When developing an AI algorithms it is crucial to know what we want to achieve.
The training process is the focal point of the development phase and involves making the algorithm autonomous and effective, i.e., capable of fulfilling the project objectives.
When developing an Artificial Intelligence algorithm, it is essential to meet a basic requirement: having access to a sufficiently large dataset.
The dataset is the collection of input and output data that the algorithm will handle. If the client possesses the dataset, our development team creates AI software that autonomously learns to transform the inputs into outputs.
This process is called training and is the focal point of the development activity.
What if I don’t have the dataset?
If you do not have the dataset, our team can create a synthetic dataset for you. This involves generating input and output data using the limited information available and sampling all relevant parameters. Through recognition technologies, we can transform products into a set of images, effectively building a dataset from scratch.
This process is particularly suitable for companies that sell or produce standardized products.
Training an AI algorithm
As seen in the previous chapter, “Design your AI Software,” during the design phase, we establish the purpose of the algorithm and the methods it should follow to achieve the desired results. The development activity is, therefore, guided by clear strategic directions and aims to train the algorithm according to a well-established process and objective.
The ability of the algorithm to achieve project objectives is closely related to the dataset, i.e., it depends on the type and quantity of data available to the engine. An algorithm always responds, but its quality and relevance to the client’s requests depend on the dataset.
Requirements for the training dataset
The dataset must have some essential qualities:
- Extent: It must contain a large volume of data, sufficient to allow the algorithm to train extensively, refining its ability to achieve results.
- Variety: Ideally, it should encompass all or most scenarios we want the algorithm to recognize.
- Completeness: It should have all the necessary parameters to interpret the input correctly and translate it into the expected output.
Every AI algorithm performs a task effectively when it has the necessary information, just like humans. We can all provide answers, but how we respond depends on the quantity of data, parameters, and relevant information we have. That’s why we talk about Artificial Intelligence, as the algorithm simulates the reasoning logic of humans.
The training of an algorithm is, therefore, comparable to human education: the more we learn and gain experience, the more competent we become in performing specific activities.
The goal of the development phase
In AI projects, the goal of the development phase is to make the algorithm autonomous, so that when it receives an input absent from the training dataset, it can still process it and produce a correct output.
To train the algorithm, we must choose a suitable mathematical model for the task, and identify the parameters for the training. Then, the algorithm gets a complete training dataset containing input and output pairs. Training requires significant hardware resources, usually with high-performance GPUs, and can last from some hours to several days.

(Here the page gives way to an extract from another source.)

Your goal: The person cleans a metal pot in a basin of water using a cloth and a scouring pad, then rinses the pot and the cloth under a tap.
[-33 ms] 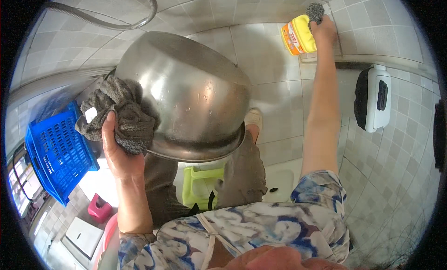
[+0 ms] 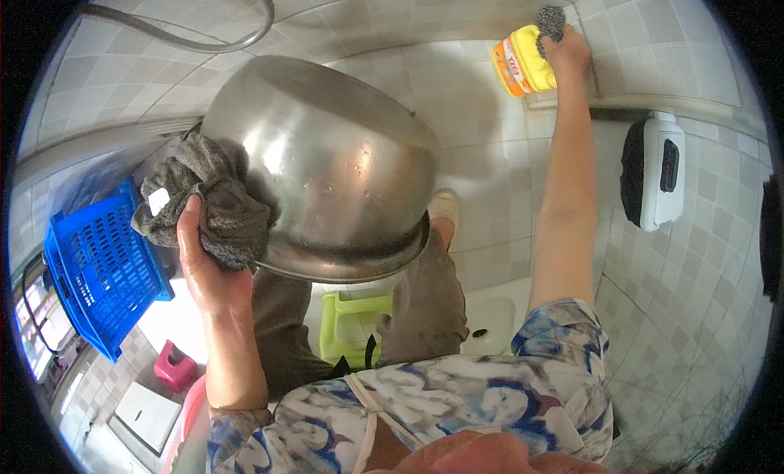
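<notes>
My left hand [image 2: 214, 282] is closed on a bunched dark grey cloth [image 2: 208, 198], thumb on top; a small white tag shows on the cloth. The cloth presses against the left side of a large stainless steel basin [image 2: 327, 160], tipped with its rim toward me and its outer wall up. Water drops dot the metal. Far to the right, my stretched-out right hand [image 2: 569, 56] grips a grey steel wool scourer [image 2: 550, 22]. Right by that hand stands a yellow bottle [image 2: 527, 62] with an orange and white label; whether the fingers touch it I cannot tell.
A blue plastic basket [image 2: 110, 266] is at the left, a pink stool-like object [image 2: 175, 365] below it. A green stool [image 2: 351, 319] is under me between my legs. A flexible metal hose [image 2: 180, 37] hangs at the upper left. A white box [image 2: 653, 172] is on the right wall.
</notes>
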`<state>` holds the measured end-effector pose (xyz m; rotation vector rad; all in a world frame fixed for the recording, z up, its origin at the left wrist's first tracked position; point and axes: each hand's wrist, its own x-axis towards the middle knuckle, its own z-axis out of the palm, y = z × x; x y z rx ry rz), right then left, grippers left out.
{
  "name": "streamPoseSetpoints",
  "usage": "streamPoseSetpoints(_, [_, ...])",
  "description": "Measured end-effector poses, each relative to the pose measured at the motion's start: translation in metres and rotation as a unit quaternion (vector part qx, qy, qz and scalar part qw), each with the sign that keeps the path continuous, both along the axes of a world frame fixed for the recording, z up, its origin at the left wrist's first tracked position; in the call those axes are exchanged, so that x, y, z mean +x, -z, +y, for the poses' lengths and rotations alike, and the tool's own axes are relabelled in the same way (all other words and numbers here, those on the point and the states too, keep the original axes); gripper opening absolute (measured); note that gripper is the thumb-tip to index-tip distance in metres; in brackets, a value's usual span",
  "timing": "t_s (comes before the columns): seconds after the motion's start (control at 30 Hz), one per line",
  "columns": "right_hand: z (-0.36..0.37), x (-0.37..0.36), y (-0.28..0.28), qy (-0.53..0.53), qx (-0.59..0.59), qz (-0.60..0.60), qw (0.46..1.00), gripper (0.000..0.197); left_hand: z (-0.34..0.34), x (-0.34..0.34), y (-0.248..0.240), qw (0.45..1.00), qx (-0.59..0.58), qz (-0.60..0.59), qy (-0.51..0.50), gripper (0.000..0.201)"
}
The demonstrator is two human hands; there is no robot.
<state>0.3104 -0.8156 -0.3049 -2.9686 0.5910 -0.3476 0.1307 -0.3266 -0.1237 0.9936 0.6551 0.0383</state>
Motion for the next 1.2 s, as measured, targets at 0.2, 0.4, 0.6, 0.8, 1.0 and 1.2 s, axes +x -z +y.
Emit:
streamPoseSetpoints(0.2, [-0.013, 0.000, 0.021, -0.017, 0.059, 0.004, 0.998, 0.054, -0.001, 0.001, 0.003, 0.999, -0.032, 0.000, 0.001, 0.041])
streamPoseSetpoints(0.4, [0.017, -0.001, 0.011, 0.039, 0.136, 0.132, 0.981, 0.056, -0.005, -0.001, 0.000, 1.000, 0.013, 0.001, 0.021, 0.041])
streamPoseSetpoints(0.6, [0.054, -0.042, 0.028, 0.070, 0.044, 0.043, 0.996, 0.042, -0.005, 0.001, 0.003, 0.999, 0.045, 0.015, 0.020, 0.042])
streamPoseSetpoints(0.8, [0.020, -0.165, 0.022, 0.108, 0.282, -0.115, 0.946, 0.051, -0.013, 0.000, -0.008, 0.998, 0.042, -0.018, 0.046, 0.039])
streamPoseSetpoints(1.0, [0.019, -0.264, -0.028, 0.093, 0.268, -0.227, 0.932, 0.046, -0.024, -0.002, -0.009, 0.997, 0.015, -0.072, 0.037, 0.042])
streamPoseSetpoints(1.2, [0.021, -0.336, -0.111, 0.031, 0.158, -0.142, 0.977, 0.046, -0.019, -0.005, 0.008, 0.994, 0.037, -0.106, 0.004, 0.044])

Once the training is complete, the development team performs a validation process. This procedure involves testing the algorithm with a new and unseen dataset to verify its ability to fit (transform the input into the correct output).
If the results are satisfactory, the process moves on to the functional testing phase and subsequent publication. However, if the results are not up to the mark, the development team iterates by returning to the training phase and modifying the model, parameters, or dataset.
Validation is a quantitative test that occurs automatically to ensure that the system works as expected. On the other hand, functional testing is a qualitative process conducted by an operator using a limited number of inputs, aiming to expose the algorithm to borderline situations.